_TASK BRIEF_
The result should be an exact copy of the entries that follow, with no pictures included.

__________

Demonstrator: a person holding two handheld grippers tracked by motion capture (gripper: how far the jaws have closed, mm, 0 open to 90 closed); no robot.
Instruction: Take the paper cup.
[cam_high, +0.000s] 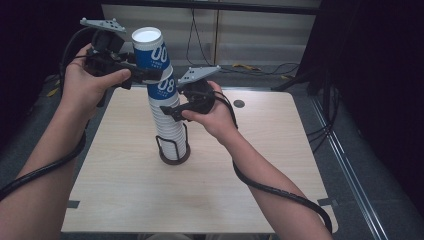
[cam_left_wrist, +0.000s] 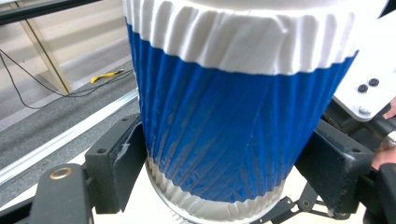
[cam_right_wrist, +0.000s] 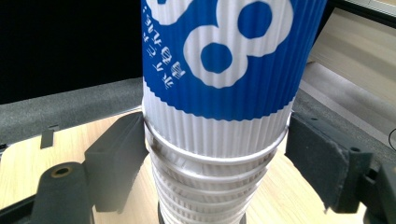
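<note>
A tall stack of upside-down ribbed paper cups (cam_high: 170, 125) stands in a black wire holder (cam_high: 174, 150) near the table's middle. The top cup (cam_high: 150, 50), blue and white with "00" printed on it, sits raised and tilted left over the cup below it. My left gripper (cam_high: 150, 72) is shut on this top cup (cam_left_wrist: 233, 130), a jaw pressing on each side. Just below, my right gripper (cam_high: 170, 111) closes on the stack at the rim of the "08" cup (cam_right_wrist: 219, 60). Both its jaws touch the white rims (cam_right_wrist: 205, 186).
The light wooden table (cam_high: 250, 175) has a small black round mark (cam_high: 239, 104) at its far right. Behind its far edge, loose cables (cam_high: 240, 66) lie on a grey floor. Dark floor and a metal rail run along the right side.
</note>
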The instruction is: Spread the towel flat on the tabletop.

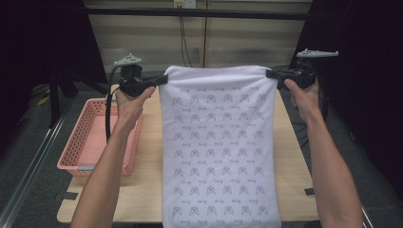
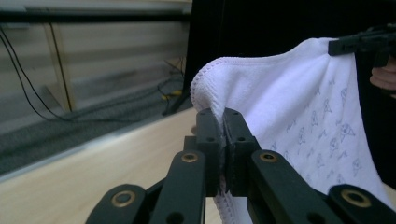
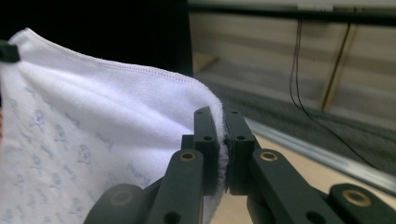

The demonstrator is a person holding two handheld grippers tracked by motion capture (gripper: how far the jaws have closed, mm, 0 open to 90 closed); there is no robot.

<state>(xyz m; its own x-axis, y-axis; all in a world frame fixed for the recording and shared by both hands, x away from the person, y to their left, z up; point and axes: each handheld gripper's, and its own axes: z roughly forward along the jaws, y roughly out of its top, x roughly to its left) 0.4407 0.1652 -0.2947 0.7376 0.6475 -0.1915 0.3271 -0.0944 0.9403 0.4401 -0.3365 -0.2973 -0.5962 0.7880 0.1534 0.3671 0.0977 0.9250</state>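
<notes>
Left tongs and right tongs each pinch a top corner of a white patterned towel hanging over the worktop. Thin corner grips could slip, dropping one side.

White towel printed with a regular grid of small pale blue motifs; its hem, just above the claw in the left gripper view, is stitched in faint pink-violet. Both grippers, left and right, are black with brass-coloured pivot rivets, each topped by a grey plate. Below and outward of the left claw, a salmon-pink lattice basket. Under the cloth, a pale wood-grain table. Beyond the claws, beige wall panels and black cables.
</notes>
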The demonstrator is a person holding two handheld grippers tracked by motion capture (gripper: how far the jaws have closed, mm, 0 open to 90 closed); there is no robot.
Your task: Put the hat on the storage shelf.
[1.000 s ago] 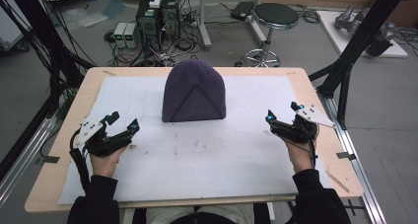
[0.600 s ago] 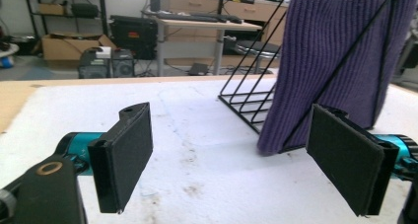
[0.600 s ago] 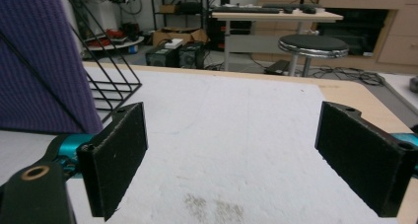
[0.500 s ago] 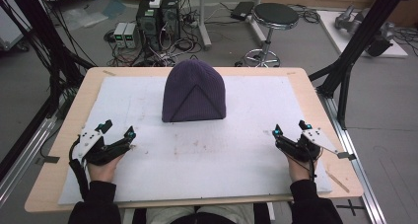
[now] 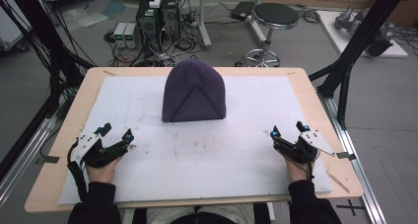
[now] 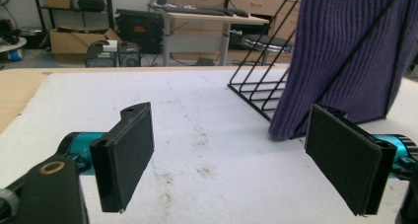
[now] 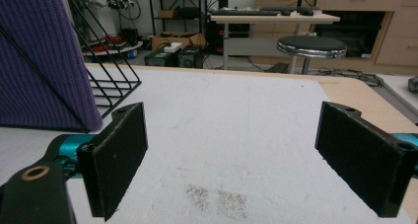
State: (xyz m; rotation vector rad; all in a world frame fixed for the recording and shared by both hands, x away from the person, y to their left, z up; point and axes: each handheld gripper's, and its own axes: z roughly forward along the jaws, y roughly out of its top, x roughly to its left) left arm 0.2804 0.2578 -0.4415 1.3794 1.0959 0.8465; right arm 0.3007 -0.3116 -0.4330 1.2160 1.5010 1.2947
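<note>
my left gripper [image 5: 114,136] and right gripper [image 5: 288,131] sit near the front corners of the white mat [image 5: 236,160], both with jaws spread wide and nothing between them. the purple hat [image 5: 194,92] stands on a black wire rack [image 6: 256,88] at the far middle of the mat, well apart from both grippers.
</note>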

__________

_RESULT_
Demonstrator: a person holding two handheld grippers tracked by motion capture (gripper: how far the jaws have closed, mm, 0 open to 90 closed); no robot.
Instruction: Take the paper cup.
[cam_high, +0.000s] 
[cam_left_wrist, +0.000s] 
[cam_right_wrist, +0.000s] 
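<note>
A tall stack of upside-down ribbed paper cups (cam_high: 170, 125) stands in a black wire holder (cam_high: 174, 150) near the table's middle. The top cup (cam_high: 150, 50), blue and white with "00" printed on it, sits raised and tilted left over the cup below it. My left gripper (cam_high: 150, 72) is shut on this top cup (cam_left_wrist: 233, 130), a jaw pressing on each side. Just below, my right gripper (cam_high: 170, 111) closes on the stack at the rim of the "08" cup (cam_right_wrist: 219, 60). Both its jaws touch the white rims (cam_right_wrist: 205, 186).
The light wooden table (cam_high: 250, 175) has a small black round mark (cam_high: 239, 104) at its far right. Behind its far edge, loose cables (cam_high: 240, 66) lie on a grey floor. Dark floor and a metal rail run along the right side.
</note>
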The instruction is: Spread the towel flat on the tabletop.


The demonstrator is a person holding two handheld grippers tracked by motion capture (gripper: how far the jaws have closed, mm, 0 open to 90 closed); there is no robot.

<state>(xyz m; its own x-axis, y-axis; all in a world frame fixed for the recording and shared by both hands, x away from the person, y to their left, z up; point and axes: each handheld gripper's, and its own axes: z roughly forward along the jaws, y roughly out of its top, x roughly to its left) 0.4407 0.1652 -0.2947 0.7376 0.6475 -0.1915 0.3271 -0.0944 0.9403 0.4401 -0.3365 -0.2973 -0.5962 0.7880 0.1534 0.3671 0.0977 0.9250</state>
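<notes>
Left tongs and right tongs each pinch a top corner of a white patterned towel hanging over the worktop. Thin corner grips could slip, dropping one side.

White towel printed with a regular grid of small pale blue motifs; its hem, just above the claw in the left gripper view, is stitched in faint pink-violet. Both grippers, left and right, are black with brass-coloured pivot rivets, each topped by a grey plate. Below and outward of the left claw, a salmon-pink lattice basket. Under the cloth, a pale wood-grain table. Beyond the claws, beige wall panels and black cables.
</notes>
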The demonstrator is a person holding two handheld grippers tracked by motion capture (gripper: how far the jaws have closed, mm, 0 open to 90 closed); there is no robot.
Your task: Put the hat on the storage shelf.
[1.000 s ago] 
[0.600 s ago] 
[0.600 s ago] 
[0.500 s ago] 
[now] 
[now] 
[now] 
State: (xyz m; rotation vector rad; all in a world frame fixed for the recording and shared by both hands, x away from the person, y to their left, z up; point and axes: each handheld gripper's, and its own axes: z roughly forward along the jaws, y roughly out of its top, x roughly to its left) left arm 0.2804 0.2578 -0.4415 1.3794 1.0959 0.8465; right arm 0.3007 -0.3116 -0.4330 1.2160 1.5010 1.2947
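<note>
my left gripper [image 5: 114,136] and right gripper [image 5: 288,131] sit near the front corners of the white mat [image 5: 236,160], both with jaws spread wide and nothing between them. the purple hat [image 5: 194,92] stands on a black wire rack [image 6: 256,88] at the far middle of the mat, well apart from both grippers.
</note>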

The required output is now complete.